This post is one of a series I call “The Paratriathlete Diaries” – in the series I hope to take a regular look at the random things that happen in my life as an athlete with challenges. Any ideas, questions, or suggestions throw them my way. I would like to use this feature as a way to answer questions anyone might have about living with chronic conditions such as Charcot Marie Tooth disease and Ehlers Danlos Syndrome, but with a light touch and a bit of humour. I’m all ears!
Almost three weeks ago I fell down my stairs.
It was about two in the morning, and a little sleep deprived I was going downstairs to help our newest household member “take care of his needs”.
Yep. Felix is now almost 14 weeks old, but still needs a middle of the night outside break. He isn’t quite house trained yet, and definitely can’t hold it through the night. Besides, who could resist a little middle of the night time with that face? Not. Me.
Anyway, I was tired and thought I was at the bottom of the stairs but wasn’t, and as a consequence COMPLETELY went over on my foot.

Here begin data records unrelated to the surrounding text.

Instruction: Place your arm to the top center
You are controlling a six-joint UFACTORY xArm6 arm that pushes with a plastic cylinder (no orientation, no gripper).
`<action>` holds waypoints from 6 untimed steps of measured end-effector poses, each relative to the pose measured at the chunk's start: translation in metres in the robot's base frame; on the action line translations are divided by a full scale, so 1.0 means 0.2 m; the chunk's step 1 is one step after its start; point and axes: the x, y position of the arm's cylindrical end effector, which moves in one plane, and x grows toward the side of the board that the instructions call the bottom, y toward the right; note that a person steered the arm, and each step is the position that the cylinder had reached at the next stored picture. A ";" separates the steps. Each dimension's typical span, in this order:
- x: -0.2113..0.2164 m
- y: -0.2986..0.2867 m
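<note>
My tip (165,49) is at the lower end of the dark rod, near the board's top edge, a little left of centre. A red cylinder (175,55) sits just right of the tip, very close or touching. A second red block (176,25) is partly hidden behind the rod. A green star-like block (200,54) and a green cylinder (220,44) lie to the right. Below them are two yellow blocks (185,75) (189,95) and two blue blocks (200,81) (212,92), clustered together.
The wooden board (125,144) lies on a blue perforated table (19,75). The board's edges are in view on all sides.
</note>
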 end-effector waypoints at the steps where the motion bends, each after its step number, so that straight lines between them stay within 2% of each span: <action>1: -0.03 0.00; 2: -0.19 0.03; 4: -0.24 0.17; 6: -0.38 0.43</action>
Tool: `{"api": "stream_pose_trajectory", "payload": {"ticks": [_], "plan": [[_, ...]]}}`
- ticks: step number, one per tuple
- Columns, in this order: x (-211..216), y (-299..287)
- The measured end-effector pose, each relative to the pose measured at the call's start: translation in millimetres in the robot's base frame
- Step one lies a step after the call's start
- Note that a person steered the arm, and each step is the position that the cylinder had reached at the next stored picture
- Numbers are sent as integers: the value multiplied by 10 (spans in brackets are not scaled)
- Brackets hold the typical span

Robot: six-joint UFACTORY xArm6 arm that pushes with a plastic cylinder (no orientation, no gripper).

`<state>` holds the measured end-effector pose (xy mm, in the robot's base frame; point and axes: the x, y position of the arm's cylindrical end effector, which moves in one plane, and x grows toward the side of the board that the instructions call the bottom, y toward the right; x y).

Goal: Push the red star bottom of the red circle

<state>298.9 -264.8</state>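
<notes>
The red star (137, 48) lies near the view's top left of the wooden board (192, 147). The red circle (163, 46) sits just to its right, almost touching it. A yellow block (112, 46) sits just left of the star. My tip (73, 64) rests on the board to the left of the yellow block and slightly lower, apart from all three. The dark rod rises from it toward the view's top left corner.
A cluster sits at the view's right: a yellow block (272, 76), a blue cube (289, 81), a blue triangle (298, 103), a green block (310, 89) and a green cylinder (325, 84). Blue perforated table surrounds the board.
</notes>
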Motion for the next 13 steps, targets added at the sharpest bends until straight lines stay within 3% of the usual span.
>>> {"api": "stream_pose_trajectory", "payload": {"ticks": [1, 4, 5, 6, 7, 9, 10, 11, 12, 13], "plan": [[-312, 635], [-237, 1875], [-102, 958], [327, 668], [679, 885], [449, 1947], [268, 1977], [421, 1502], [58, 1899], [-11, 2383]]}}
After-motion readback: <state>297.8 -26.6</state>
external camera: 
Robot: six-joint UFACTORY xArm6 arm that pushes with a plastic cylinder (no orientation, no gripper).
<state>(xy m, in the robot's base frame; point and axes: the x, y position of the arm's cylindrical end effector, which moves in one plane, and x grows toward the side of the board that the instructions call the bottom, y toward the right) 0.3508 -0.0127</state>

I felt it immediately – a sprain, at least. I limped outside with the pup, then headed to the freezer for a gel ice pack, and tucked myself back into bed with my foot wrapped on ice after taking a few ibuprofen.
Because, isn’t it totally normally to have a freezer full of gel ice packs?
Later that week I went to my physio, Ellis. Ellis taped up my ankle and showed me how to re-tape my ankle with sixes and reverse sixes. He gave me the all clear to resume training IF my ankle was taped stiffly, and ended our session with “and if it is too tight, just get out your bandage scissors and cut a V into the tape to release some pressure, or re-tape your foot.”
Because of course I have bandage scissors and stiff physio tape in my cupboards. Because most triathletes do – especially a paratriathlete with a predisposition to ankle sprains, thanks to my nerve disease CMT!
I kept my ankle wrapped fairly constantly for about 10 days. Healing has been slow, and I think the stiff tape may be causing me nerve pain. It feels like nerve pain anyway – a burning in my foot. Constant. Unpleasant. My personal theory is that the inflammation from my ankle sprain is pushing on my nerves and doing all sorts of crazy pain related things.
Living with nerve pain is nothing new for someone with CMT. Nor is living with an ankle sprain. The trick is finding a comfortable way to manage through. Right now, although I have the go ahead to train (provided my ankle is taped up), the training seems to be inflaming things. So this week I have backed off, again, to give my foot some time to feel better.
Thankfully swimming feels great. I am in the pool this week, and getting in a strength and conditioning session.
And digging out more tape. The elastic kind next. I just happen to have a few rolls in the cupboard.
Because all triathletes – especially a paratriathlete with a nerve disease that predisposes her to ankle sprains – do, right?